## ACTION ITEM:
The listing below is to be reproduced in full, exactly as given.

## DATA BLOCK:
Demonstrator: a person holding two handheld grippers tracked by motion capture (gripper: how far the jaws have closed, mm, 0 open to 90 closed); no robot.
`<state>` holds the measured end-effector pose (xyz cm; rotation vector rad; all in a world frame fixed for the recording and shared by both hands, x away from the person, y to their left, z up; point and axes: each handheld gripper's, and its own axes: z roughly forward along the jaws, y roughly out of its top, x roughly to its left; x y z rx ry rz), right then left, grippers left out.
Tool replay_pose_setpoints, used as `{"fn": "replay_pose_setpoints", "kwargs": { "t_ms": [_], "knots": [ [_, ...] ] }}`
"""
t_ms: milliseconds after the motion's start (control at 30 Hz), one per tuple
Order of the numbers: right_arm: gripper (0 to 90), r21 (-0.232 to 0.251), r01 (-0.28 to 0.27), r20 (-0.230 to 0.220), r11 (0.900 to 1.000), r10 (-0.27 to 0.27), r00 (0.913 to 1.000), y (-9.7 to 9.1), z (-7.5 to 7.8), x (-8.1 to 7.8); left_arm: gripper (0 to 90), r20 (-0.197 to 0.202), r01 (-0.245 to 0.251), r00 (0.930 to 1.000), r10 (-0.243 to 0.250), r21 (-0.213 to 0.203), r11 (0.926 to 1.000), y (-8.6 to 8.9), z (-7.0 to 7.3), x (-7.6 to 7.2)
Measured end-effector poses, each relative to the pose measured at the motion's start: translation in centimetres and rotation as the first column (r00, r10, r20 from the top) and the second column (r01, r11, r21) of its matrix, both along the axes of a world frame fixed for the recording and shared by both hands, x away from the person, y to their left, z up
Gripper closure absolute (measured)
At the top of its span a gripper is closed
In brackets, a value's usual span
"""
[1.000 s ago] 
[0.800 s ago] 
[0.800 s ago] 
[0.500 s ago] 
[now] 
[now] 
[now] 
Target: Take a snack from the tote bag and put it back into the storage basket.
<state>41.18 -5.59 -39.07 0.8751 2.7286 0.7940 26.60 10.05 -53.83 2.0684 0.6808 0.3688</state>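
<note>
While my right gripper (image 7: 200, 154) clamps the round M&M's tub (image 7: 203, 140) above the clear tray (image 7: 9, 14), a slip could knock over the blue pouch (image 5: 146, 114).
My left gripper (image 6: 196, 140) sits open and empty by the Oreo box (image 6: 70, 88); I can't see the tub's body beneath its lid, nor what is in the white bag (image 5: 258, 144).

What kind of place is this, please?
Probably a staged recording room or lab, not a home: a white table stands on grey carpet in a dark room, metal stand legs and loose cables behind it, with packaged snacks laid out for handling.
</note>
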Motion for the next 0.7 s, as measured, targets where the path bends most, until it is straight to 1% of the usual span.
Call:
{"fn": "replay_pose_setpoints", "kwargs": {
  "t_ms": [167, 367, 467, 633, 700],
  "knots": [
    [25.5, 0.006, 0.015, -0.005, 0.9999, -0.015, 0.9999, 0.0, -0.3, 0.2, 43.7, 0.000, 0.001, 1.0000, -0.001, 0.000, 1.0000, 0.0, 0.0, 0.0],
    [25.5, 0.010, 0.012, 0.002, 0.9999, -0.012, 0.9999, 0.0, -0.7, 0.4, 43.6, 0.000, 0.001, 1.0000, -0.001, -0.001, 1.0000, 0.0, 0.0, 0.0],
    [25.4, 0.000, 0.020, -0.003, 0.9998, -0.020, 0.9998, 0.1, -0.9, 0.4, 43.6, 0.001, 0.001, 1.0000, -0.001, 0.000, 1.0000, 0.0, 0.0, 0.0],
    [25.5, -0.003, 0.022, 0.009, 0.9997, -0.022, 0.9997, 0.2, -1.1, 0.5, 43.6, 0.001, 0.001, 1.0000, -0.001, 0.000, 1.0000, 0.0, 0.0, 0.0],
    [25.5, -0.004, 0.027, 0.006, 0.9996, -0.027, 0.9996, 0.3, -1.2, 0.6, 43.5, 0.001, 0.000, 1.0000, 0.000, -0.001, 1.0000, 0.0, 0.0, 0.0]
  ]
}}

## EXERCISE RESPONSE:
Demonstrator: a person holding two handheld grippers tracked by motion capture (gripper: how far the jaws have closed, mm, 0 open to 90 closed); no robot.
`<state>` holds the measured end-effector pose (xyz cm; rotation vector rad; all in a world frame fixed for the recording and shared by both hands, x away from the person, y to their left, z up; point and axes: each handheld gripper's, and its own axes: z roughly forward along the jaws, y roughly out of its top, x roughly to its left; x y z rx ry rz), right then left, grippers left out.
Tool replay_pose_setpoints, used as `{"fn": "replay_pose_setpoints", "kwargs": { "t_ms": [_], "knots": [ [_, ...] ] }}`
"""
t_ms: milliseconds after the motion's start (control at 30 Hz), one per tuple
Order of the numbers: right_arm: gripper (0 to 90), r21 (-0.232 to 0.251), r01 (-0.28 to 0.27), r20 (-0.230 to 0.220), r11 (0.900 to 1.000), r10 (-0.27 to 0.27), r00 (0.913 to 1.000), y (-9.7 to 9.1), z (-7.5 to 7.8), x (-8.1 to 7.8); left_arm: gripper (0 to 90), r20 (-0.197 to 0.202), r01 (-0.245 to 0.251), r00 (0.930 to 1.000), r10 (-0.243 to 0.250), r21 (-0.213 to 0.203), r11 (0.926 to 1.000), y (-8.6 to 8.9), z (-7.0 to 7.3), x (-7.6 to 7.2)
Measured end-effector poses, each relative to the pose measured at the motion's start: translation in centimetres and rotation as the first column (r00, r10, r20 from the top) and the second column (r01, r11, r21) of its matrix, both along the axes of a world frame fixed for the recording and shared by both hands, x away from the person, y to their left, z up
Gripper closure absolute (measured)
At the top of its span a gripper is closed
In brackets, a value's usual span
"""
[1.000 s ago] 
[0.800 s ago] 
[0.800 s ago] 
[0.500 s ago] 
[now] 
[now] 
[now] 
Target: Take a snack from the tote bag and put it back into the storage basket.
<state>41.18 -5.59 -39.07 0.8751 2.7286 0.7940 26.60 10.05 -53.83 2.0684 0.6808 0.3688</state>
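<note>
While my right gripper (image 7: 200, 154) clamps the round M&M's tub (image 7: 203, 140) above the clear tray (image 7: 9, 14), a slip could knock over the blue pouch (image 5: 146, 114).
My left gripper (image 6: 196, 140) sits open and empty by the Oreo box (image 6: 70, 88); I can't see the tub's body beneath its lid, nor what is in the white bag (image 5: 258, 144).

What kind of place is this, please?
Probably a staged recording room or lab, not a home: a white table stands on grey carpet in a dark room, metal stand legs and loose cables behind it, with packaged snacks laid out for handling.
</note>
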Motion for the next 0.7 s, as measured, targets where the path bends most, until it is straight to 1% of the usual span.
Call:
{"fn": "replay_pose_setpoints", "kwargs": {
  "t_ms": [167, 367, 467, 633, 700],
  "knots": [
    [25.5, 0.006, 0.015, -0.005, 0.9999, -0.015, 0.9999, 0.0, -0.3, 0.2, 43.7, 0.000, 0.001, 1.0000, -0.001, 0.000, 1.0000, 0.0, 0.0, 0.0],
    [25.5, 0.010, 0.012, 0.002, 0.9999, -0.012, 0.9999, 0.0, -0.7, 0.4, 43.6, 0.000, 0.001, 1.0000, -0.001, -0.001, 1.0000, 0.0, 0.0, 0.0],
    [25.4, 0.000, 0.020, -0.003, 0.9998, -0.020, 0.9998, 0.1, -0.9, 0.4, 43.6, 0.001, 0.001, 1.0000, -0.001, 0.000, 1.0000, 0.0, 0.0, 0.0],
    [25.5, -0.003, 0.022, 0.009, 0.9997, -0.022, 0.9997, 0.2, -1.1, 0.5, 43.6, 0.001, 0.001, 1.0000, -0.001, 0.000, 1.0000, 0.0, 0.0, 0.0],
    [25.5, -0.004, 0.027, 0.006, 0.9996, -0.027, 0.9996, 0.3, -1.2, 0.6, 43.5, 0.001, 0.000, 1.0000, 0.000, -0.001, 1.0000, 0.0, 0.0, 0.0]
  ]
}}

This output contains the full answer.